Bryan Lim’s comments caused anxiety in LGBT community
The writer of “Beware of labelling emotive comments as hate speech” (June 24, online) seems to think that Mr Bryan Lim’s comments were taken out of context.
Let us not forget that Mr Lim posted his message on the page of a Facebook group that fights against the right of lesbian, gay, bisexual and transgender (LGBT) Singaporeans to be free from discrimination.
Members of this group regularly incite violence against LGBT people through the pictures they post, for example, and yet hardly any police reports have been made against them.
In the context of the Orlando shooting, Mr Lim’s comments brought fear to LGBT people, their families and their friends.

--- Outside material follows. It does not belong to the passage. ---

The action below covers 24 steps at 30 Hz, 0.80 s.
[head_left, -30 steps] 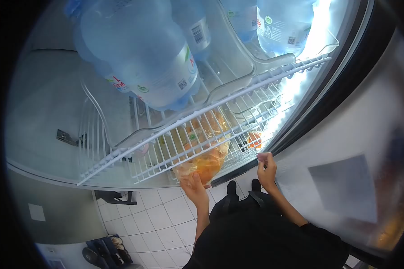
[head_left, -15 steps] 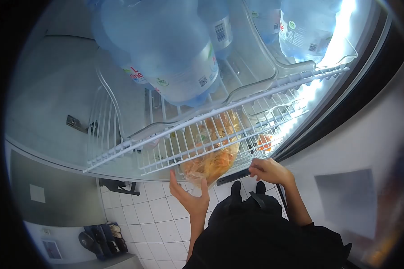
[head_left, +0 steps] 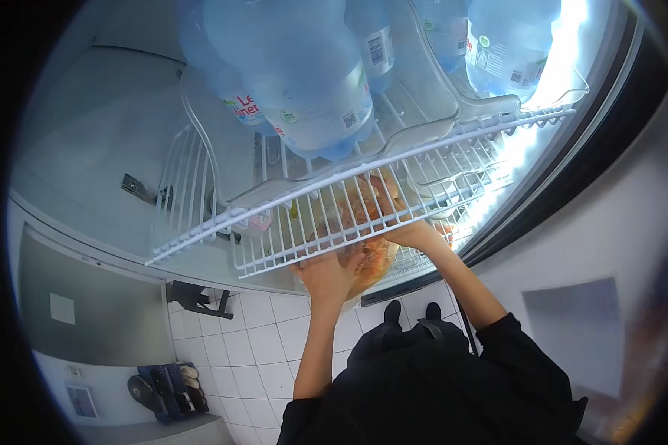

Such speech cannot be construed as “emotive” but as hate speech because of the possibility of incident violence against someone or groups of people. The writer fails and perhaps refuses to understand the kind of panic those comments caused.
Oddly, he seems to find it unreasonable to infringe on speech that incites violence against the LGBT community, yet he makes no mention of such laws to protect against feelings of enmity between Singapore’s different races.
Is he suggesting that the Sedition Act infringes on his freedom of speech too?
The consequences of Mr Lim’s comments are for him to bear, but they could have huge consequences for innocent people, especially when there were others who liked and supported what he had posted.
Any possible consequences for his employment would only be right in the context of his company’s diversity policy, and not because of LGBT groups.
In 2012, a senior banker was dismissed for his expletive-laced rant against a group of construction workers, not because of pressure from construction workers but because it was the correct thing to do.